Alma and her mother often appeared in society columns together.  On February 2, 1913, for instance, The New York Times noted, "Mrs. Ferdinand Hess and Miss Alma Hess of 128 West Seventy-fifth Street have gone to Saranac for a short visit."

The family's summer home was in Long Branch, New Jersey.  Alma was married to attorney Theodore Richter in the house there on June 15, 1915.

Ferdinand and Hattie lived on in No. 128 West 75th Street until Ferdinand's death at the age of 66 on December 14, 1923.  His funeral was held in the house two days later.  Only a month later, on January 23, 1924, the New York Evening Post reported that his estate had sold the house to the Eastern College of Chiropractic.

After having been the home of wealthy businessmen and their families for three decades, No. 128 now became a rooming house.  Among the tenants in 1937 was Nicholas Bilos, who made his living as a waiter in a Childs Restaurant at No. 323 Columbus Avenue.

For weeks the neighborhood had been plagued by an armed robber known as The Woman In Black.  At around 2:00 on the morning of February 14, 1937 Norma Parker entered the Childs Restaurant and ordered a cup of coffee.  There were several other customers, and Parker drank her coffee and left.  But she loitered nearby.  The manager, Thomas Hasapas, said later he noticed her pacing the sidewalk across the street.  At 4:55 a.m. the last of the patrons left and Parker reentered, ordering another cup of coffee.

When the manager brought her change, she pulled a pistol from her purse and ordered the manager "Give me the money."  He was passing the $14 from the cash drawer to her when the front door opened.  Parker turned her head and Hasapas lunged and called for Bilos.  As the two men struggled with her, the customer who had walked in joined in the fight.  In the frenzy, her pistol discharged, sounding a benign "pop."  It was a child's cap gun.

Bilos and the customer held her as Hasapas called the police.  The New York Sun reported she pleaded, "Please let me go, you're hurting my wrist."  Bilos answered, "Nuts."

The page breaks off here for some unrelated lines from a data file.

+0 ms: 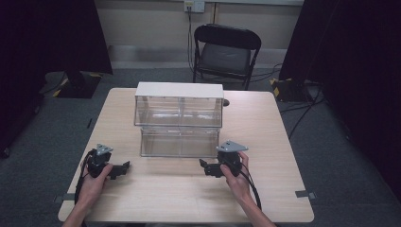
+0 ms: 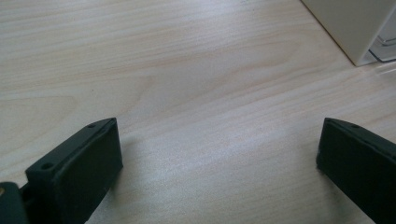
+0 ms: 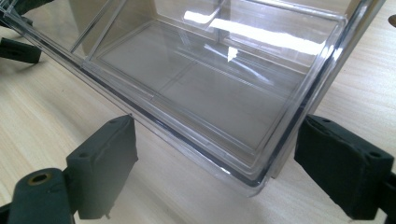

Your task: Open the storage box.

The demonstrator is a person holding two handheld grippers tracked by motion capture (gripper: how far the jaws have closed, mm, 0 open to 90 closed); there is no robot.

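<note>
right gripper (image 3: 215,158) jaws spread, clear drawer (image 3: 210,88) corner between them — square up before clamping. left gripper (image 2: 219,163) agape over bare table (image 2: 187,70).

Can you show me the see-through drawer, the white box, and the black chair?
Clear plastic drawer (image 1: 179,142): high view, front wall.
White-topped drawer cabinet (image 1: 179,89): high view, white top.
Black folding chair (image 1: 224,58): high view, seat.

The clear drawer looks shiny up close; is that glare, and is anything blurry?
Yes: in the right gripper view, white ceiling-light glare streaks the clear drawer, and the right tool jaws look soft. In the left gripper view, a pale sheen lies on the table. The high view is dim at its edges.
</note>
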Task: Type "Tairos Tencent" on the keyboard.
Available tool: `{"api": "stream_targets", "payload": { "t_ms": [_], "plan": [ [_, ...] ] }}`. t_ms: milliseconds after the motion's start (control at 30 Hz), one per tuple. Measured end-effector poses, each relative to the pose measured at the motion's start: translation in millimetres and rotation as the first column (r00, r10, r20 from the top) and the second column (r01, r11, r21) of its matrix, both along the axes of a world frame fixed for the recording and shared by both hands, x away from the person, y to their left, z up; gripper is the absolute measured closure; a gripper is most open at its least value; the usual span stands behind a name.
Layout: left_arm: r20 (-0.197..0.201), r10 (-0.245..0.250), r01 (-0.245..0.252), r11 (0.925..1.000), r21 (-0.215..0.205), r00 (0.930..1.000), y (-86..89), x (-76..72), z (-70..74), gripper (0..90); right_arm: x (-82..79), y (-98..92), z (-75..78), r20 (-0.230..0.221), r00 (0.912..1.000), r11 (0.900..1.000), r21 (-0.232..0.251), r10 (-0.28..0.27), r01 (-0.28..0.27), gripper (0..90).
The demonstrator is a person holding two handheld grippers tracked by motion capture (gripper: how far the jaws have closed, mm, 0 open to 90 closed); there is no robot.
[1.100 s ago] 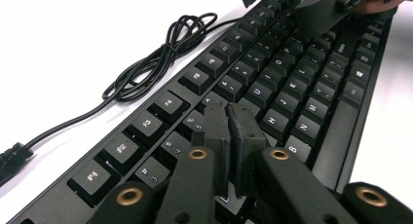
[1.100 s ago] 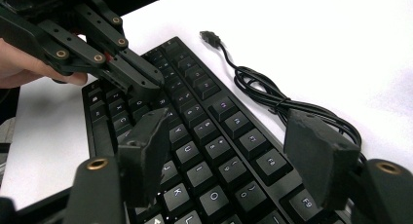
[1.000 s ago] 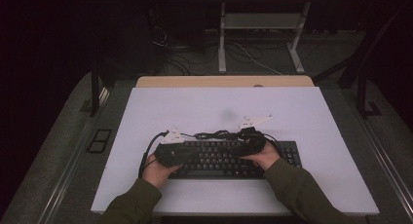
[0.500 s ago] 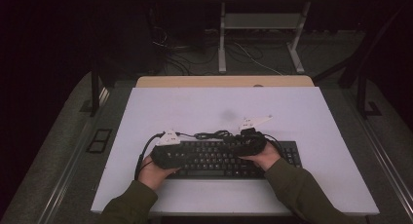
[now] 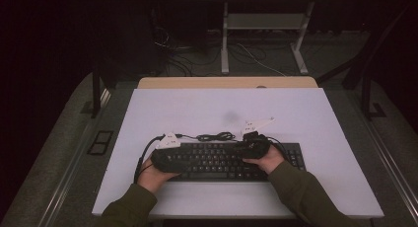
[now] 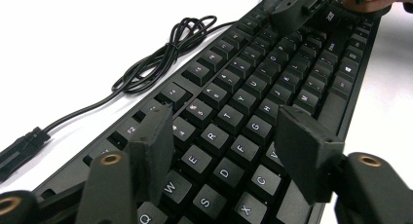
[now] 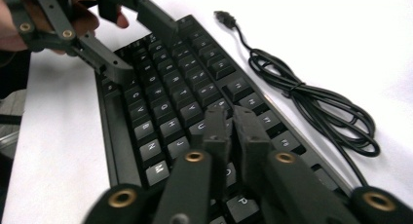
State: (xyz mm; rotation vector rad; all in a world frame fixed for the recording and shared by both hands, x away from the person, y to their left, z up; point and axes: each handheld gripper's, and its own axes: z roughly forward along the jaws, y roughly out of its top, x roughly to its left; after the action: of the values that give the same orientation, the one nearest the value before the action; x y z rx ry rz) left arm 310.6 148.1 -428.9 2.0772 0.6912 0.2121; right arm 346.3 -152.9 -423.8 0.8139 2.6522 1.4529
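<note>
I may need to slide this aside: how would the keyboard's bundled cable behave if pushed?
The cable is thin and lies in loose loops, so it is probably floppy and would bunch rather than slide whole. It runs to the keyboard, so it would likely drag along.

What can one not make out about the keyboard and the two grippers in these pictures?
- Keyboard, high view: key legends too small; the hands and grippers cover both ends.
- Left gripper, its own view: open above the keys; contact unclear.
- Right gripper, its own view: the shut jaws hide the key beneath.
- Cable: its keyboard end is hidden behind the right gripper.
</note>
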Motion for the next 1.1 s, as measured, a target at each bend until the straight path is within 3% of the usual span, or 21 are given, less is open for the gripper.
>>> {"api": "stream_targets", "payload": {
  "t_ms": [367, 1100],
  "plan": [
    [0.011, 0.011, -0.011, 0.9999, 0.012, 0.9999, 1.5, 1.0, -3.9, 23.1, -0.8, 1.3, -1.9, -0.005, 0.9995, 0.999, -0.028, 0.032, -0.032, 89.2],
    [0.014, 0.014, -0.014, 0.9997, 0.020, 0.9998, 2.0, 1.1, -5.1, 22.5, -0.6, 5.3, -12.7, -0.016, 0.9992, 0.994, -0.107, 0.037, -0.038, 89.1]
  ]
}}
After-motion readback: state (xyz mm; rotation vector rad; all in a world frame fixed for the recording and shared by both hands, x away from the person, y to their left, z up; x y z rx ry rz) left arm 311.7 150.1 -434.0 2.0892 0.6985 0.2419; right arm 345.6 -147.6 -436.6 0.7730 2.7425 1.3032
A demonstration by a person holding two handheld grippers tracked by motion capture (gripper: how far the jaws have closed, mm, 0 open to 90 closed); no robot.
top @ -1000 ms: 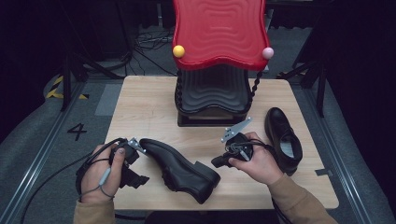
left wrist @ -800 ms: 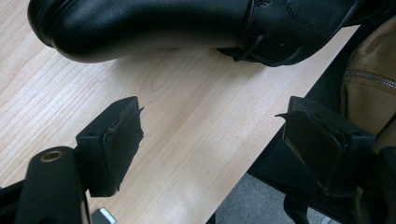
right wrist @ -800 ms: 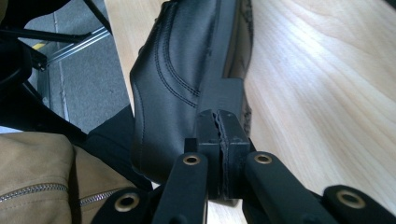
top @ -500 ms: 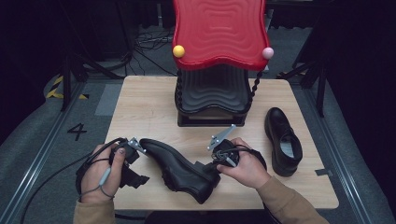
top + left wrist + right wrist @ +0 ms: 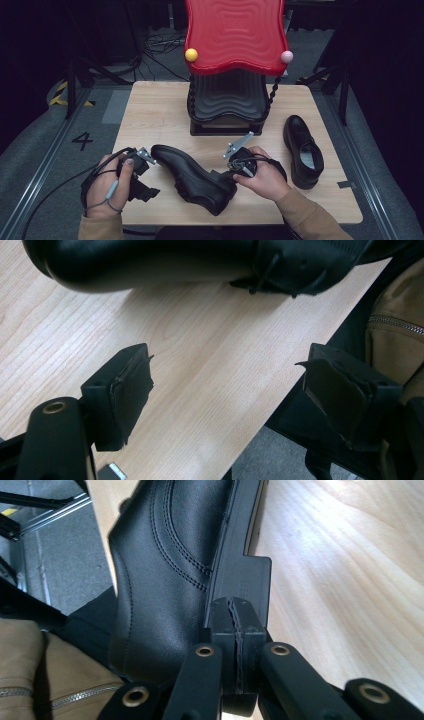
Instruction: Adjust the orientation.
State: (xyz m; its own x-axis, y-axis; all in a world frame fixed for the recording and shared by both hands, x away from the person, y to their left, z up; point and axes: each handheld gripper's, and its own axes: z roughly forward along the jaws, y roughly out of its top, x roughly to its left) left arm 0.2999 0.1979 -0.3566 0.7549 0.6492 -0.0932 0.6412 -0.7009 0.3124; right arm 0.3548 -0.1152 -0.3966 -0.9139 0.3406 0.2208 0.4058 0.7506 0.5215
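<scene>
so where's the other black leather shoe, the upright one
In the high view the upright black leather shoe stands near the wooden table's right edge, right of the black-and-red stand, beyond the right gripper.

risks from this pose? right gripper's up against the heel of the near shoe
1. The right gripper has its jaws shut with nothing between them, pressed at the heel of the near shoe; a push may slide or twist the shoe rather than grip it.
2. That shoe lies on its side near the table's front edge; a shove toward the person could send it off.
3. The left gripper is open beside the toe, not holding, so nothing braces the shoe.
</scene>
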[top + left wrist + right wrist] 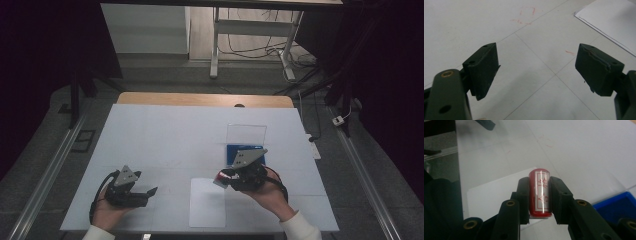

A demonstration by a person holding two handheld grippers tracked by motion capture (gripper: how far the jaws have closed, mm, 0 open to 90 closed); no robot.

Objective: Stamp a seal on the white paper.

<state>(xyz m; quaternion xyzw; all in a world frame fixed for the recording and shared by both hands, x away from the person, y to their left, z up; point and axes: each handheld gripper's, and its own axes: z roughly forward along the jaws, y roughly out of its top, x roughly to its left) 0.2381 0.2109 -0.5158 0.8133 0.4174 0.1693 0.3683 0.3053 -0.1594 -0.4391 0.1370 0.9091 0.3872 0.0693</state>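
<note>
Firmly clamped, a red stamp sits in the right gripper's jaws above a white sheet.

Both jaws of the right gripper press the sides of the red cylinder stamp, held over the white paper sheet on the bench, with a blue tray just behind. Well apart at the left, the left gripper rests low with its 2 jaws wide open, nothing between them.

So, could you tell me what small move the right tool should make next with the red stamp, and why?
Probably lower the red stamp onto the white sheet. The right tool grips it just above that sheet, while the left tool rests open, apart.
</note>
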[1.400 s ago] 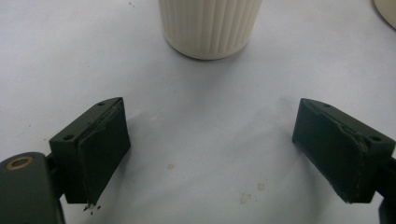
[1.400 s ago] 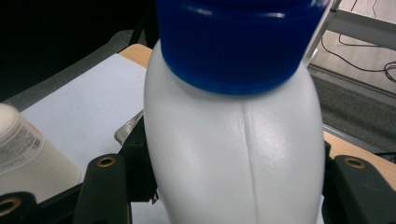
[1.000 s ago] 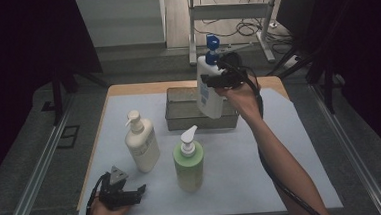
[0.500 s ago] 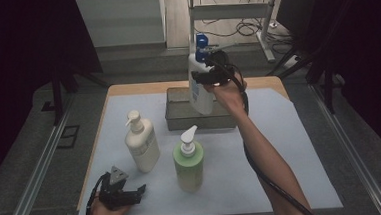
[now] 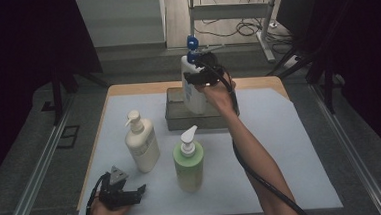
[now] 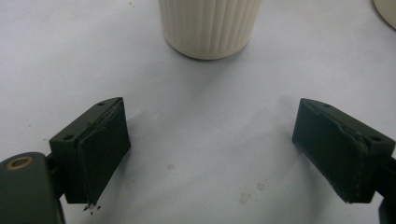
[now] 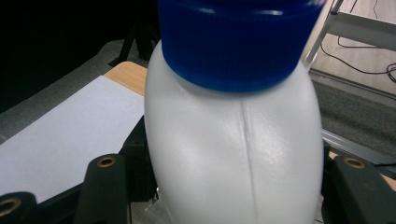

The men had succeeding in ending the criminal career of The Woman in Black.  She explained her motive in the station house saying "housemaids' work bored her."

A celebrated resident by 1941 was Russian-born ballet dancer Xenia Petrovna Makletzova.  She had been trained at the Bolshoi Ballet School, graduating in 1908.  Now retired from the stage, she gave private dancing lessons in her studio on East 34th Street.

A renovation completed in 1957 resulted in six apartments, including one duplex, along with four furnished rooms on the top floor.  A subsequent and architecturally regrettable project in 1989 carved a garage into the basement.  It was possibly at this time that the stoop railings were replaced with modern versions and the brownstone painted gray.